◆ Supplied information ◆
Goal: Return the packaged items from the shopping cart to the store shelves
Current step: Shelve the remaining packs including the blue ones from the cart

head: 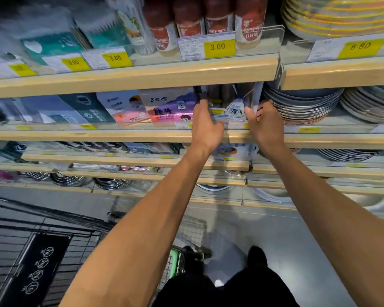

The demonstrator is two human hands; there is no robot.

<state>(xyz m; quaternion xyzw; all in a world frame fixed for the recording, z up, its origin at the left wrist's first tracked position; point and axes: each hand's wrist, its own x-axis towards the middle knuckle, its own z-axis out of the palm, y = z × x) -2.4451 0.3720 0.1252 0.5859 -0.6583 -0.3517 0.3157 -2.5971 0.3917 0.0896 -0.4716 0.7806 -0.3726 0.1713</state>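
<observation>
A clear-wrapped package [230,103] with dark contents and a white-and-blue label stands on the second wooden shelf [120,135], just under the shelf above. My left hand [205,127] grips its left side and my right hand [265,124] grips its right side, fingers curled round the edges. A pink and purple pack [169,107] stands directly to the left of it. The black wire shopping cart [42,251] is at the lower left, with a green handle [174,260] near my legs.
Stacks of plates [304,103] sit right of the package on the same shelf. The upper shelf [142,76] holds red bottles [217,18] and yellow price tags [218,48]. Lower shelves carry more packs and metal ware. Grey floor lies below.
</observation>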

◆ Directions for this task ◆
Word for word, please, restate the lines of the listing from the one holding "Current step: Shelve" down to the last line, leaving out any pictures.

◆ Exercise output ◆
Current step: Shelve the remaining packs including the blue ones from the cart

head: 

The demonstrator is two human hands; there is no robot.

<state>(xyz m; quaternion xyzw; all in a world frame fixed for the recording, z up, its origin at the left wrist's first tracked position; point and axes: each hand's wrist, its own x-axis towards the middle knuckle, its own z-axis out of the palm, y = z × x) -2.4451 0.3720 0.1252 0.5859 -0.6583 -0.3517 0.3157 -2.5971 0.3917 0.0896 -0.4716 0.7806 -0.3726 0.1713</state>
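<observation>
A clear-wrapped package [230,103] with dark contents and a white-and-blue label stands on the second wooden shelf [120,135], just under the shelf above. My left hand [205,127] grips its left side and my right hand [265,124] grips its right side, fingers curled round the edges. A pink and purple pack [169,107] stands directly to the left of it. The black wire shopping cart [42,251] is at the lower left, with a green handle [174,260] near my legs.
Stacks of plates [304,103] sit right of the package on the same shelf. The upper shelf [142,76] holds red bottles [217,18] and yellow price tags [218,48]. Lower shelves carry more packs and metal ware. Grey floor lies below.
</observation>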

There is nothing more to add to this answer.